Рада знать, что я была бельмом на глазу старшего советника с самого первого дня. Затаив дыхание, я жду разрешения Миазмы увидеть Цикаду.
– Не сегодня, – наконец говорит она. – Завтра.
Нет, не сегодня. Завтра я буду злорадствовать перед Цикадой, Ку и всеми остальными, кто сомневался в моей способности раздобыть сто тысяч стрел. Я объясню им, как именно империя планирует уничтожить нас и как мы вместе, как союзники, уничтожим их первыми.
Но сегодня я должна кое-кого навестить.
В каюте джонки пахнет мятной целебной мазью и лекарственными грибами.
А еще пахнет смертью.
Когда я вхожу, выходит слуга, неся поднос с использованными носовыми платками. Я пропускаю ее, затем закрываю за собой двери, погружаясь не только в комнату, но и в свои воспоминания о приюте. Жидкая пшенная каша, укусы блох и комаров. Мы проводили лето, предвкушая зиму, когда паразиты замерзнут и умрут. Но, когда наступала зима, мы тоже замерзали и умирали. И поэтому каждое лето мы ждали зимы, и каждую зиму мы ждали лета, мечтая о лучших днях, которые так и не приходили.
Не поспоришь, эта каюта – не приют. Приют пах не так. Фекалии и рвота. Никакое количество благовоний не может скрыть этот слишком знакомый запах болезни. Головокружение взбалтывает меня, когда я пробираюсь глубже в каюту, не сводя глаз с кровати с балдахином у дальней стены – моей цели.
Мои ноги слабеют от увиденного.
Я хватаюсь за стул, чтобы не упасть, и вздрагиваю, когда моя ладонь натыкается на материал, который определенно не является деревом. Это плащ Ворона, наброшенный на спинку стула, хрустящий от засохшей крови. Я отдергиваю руку, но раньше замечаю блеск в одном из карманов.
Керамическая баночка.
Я бросаю взгляд на покрытую мраком кровать, затем снова на карман. Осторожно запускаю руку внутрь. Мое дыхание замедляется, когда я вытаскиваю склянку.

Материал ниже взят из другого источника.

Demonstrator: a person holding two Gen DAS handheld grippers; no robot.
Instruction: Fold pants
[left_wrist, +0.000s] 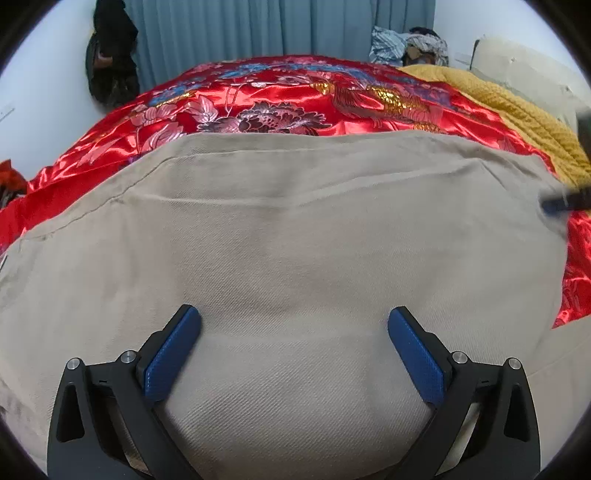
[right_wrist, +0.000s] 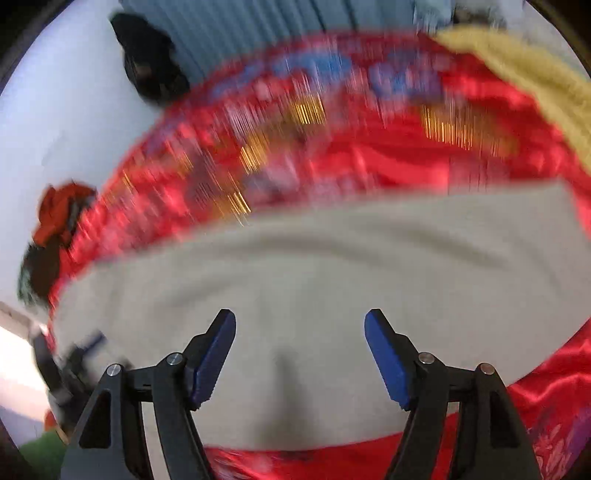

Я откупориваю баночку с расшитой бисером крышкой и вытряхиваю содержимое: прозрачные маленькие жемчужинки. Они тают, когда я растираю их между пальцами. Осадок не имеет запаха. И вкуса тоже нет, когда я облизываю подушечку большого пальца.
Мое головокружение отступает. Ноги вновь обретают силу. На меня подействовал не только запах смерти или моя разбитая голова. Это яд.